### ASSIGNMENT
Wherever a picture sits, omit it. Output the rest of the listing exactly.

### DATA SHOWN
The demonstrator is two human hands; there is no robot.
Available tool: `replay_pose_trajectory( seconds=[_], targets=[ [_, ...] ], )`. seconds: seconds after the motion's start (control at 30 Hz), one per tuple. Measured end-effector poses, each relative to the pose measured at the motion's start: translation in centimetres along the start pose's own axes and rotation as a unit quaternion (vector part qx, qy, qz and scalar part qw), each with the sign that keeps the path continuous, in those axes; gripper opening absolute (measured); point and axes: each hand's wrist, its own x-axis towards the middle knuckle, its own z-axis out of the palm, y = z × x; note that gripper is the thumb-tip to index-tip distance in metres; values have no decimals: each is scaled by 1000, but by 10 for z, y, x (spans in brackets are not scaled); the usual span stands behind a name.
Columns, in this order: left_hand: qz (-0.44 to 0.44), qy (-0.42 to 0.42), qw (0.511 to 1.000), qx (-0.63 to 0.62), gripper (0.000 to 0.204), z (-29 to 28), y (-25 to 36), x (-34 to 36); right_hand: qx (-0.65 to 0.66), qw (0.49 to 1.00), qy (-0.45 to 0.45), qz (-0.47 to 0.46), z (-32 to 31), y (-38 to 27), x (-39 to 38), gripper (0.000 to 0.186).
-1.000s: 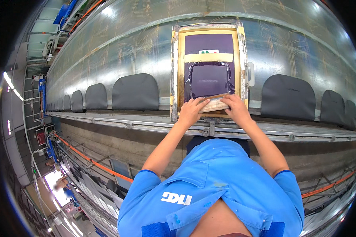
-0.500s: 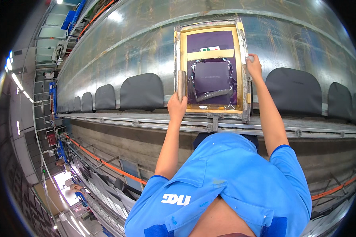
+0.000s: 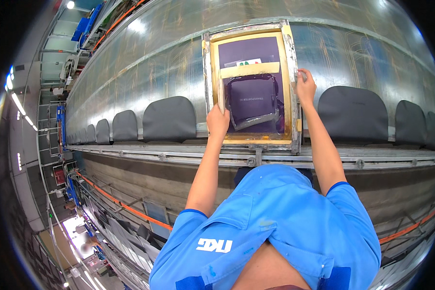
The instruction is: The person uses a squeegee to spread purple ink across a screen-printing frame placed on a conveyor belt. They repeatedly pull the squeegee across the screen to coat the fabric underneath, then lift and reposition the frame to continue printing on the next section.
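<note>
A screen-printing frame [image 3: 292, 104] with a pale yellow border sits over the long metal table. Its purple mesh [image 3: 252, 96] shows a dark glossy band round a squarish area and a strip of beige tape [image 3: 251, 70] across it. My left hand [image 3: 218, 121] grips a narrow, pale wooden-looking bar, apparently a squeegee [image 3: 222, 94], upright along the frame's left inner side. On the frame's right edge, my right hand [image 3: 306, 87] is closed round a small greyish part, mostly hidden by the fingers. What lies under the mesh cannot be made out clearly.
Dark grey rounded panels lie in a row along the table's near edge, one left [image 3: 169, 119] and one right [image 3: 354, 113] of the frame. A metal rail [image 3: 324, 161] runs between me and them. An orange cable or pipe [image 3: 125, 203] crosses behind at lower left.
The frame has shifted slightly left against the neighbouring panels. The bar in my left hand reaches farther up the mesh. My right hand stays at the frame's right edge.
</note>
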Motion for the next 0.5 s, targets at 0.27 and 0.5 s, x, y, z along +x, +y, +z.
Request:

### ANSWER TO THE EXERCISE
The demonstrator is two human hands; there is no robot.
Available tool: `replay_pose_trajectory( seconds=[_], targets=[ [_, ...] ], )`. seconds: seconds after the motion's start (control at 30 Hz), one per tuple. Measured end-effector poses, each relative to the pose measured at the motion's start: translation in centimetres along the start pose's own axes and rotation as a unit quaternion (vector part qx, qy, qz and scalar part qw), each with the sign that keeps the path continuous, in those axes; gripper opening absolute (measured); point and axes: each hand's wrist, its own x-axis towards the middle knuckle, its own z-axis out of the palm, y = z × x; note that gripper is the thumb-tip to index-tip distance in metres; values have no decimals: each is scaled by 1000, but by 10 for z, y, x (spans in brackets are not scaled); the usual span stands behind a name.
Columns, in this order: left_hand: qz (-0.44 to 0.44), qy (-0.42 to 0.42), qw (0.511 to 1.000), qx (-0.63 to 0.62), gripper (0.000 to 0.204), z (-29 to 28), y (-25 to 36), x (-34 to 36); right_hand: qx (-0.65 to 0.66), qw (0.49 to 1.00), qy (-0.45 to 0.45), qz (-0.47 to 0.46), z (-32 to 31), y (-38 to 27), x (-39 to 38), gripper (0.000 to 0.186).
-1.000s: 
-0.500s: 
+0.000s: 
The instruction is: The person uses a squeegee to spread purple ink across a screen-printing frame placed on a conveyor belt. They repeatedly pull the squeegee across the screen to coat the fabric underneath, then lift and reposition the frame to continue printing on the next section.
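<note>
A screen-printing frame [image 3: 292, 104] with a pale yellow border sits over the long metal table. Its purple mesh [image 3: 252, 96] shows a dark glossy band round a squarish area and a strip of beige tape [image 3: 251, 70] across it. My left hand [image 3: 218, 121] grips a narrow, pale wooden-looking bar, apparently a squeegee [image 3: 222, 94], upright along the frame's left inner side. On the frame's right edge, my right hand [image 3: 306, 87] is closed round a small greyish part, mostly hidden by the fingers. What lies under the mesh cannot be made out clearly.
Dark grey rounded panels lie in a row along the table's near edge, one left [image 3: 169, 119] and one right [image 3: 354, 113] of the frame. A metal rail [image 3: 324, 161] runs between me and them. An orange cable or pipe [image 3: 125, 203] crosses behind at lower left.
The frame has shifted slightly left against the neighbouring panels. The bar in my left hand reaches farther up the mesh. My right hand stays at the frame's right edge.
</note>
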Motion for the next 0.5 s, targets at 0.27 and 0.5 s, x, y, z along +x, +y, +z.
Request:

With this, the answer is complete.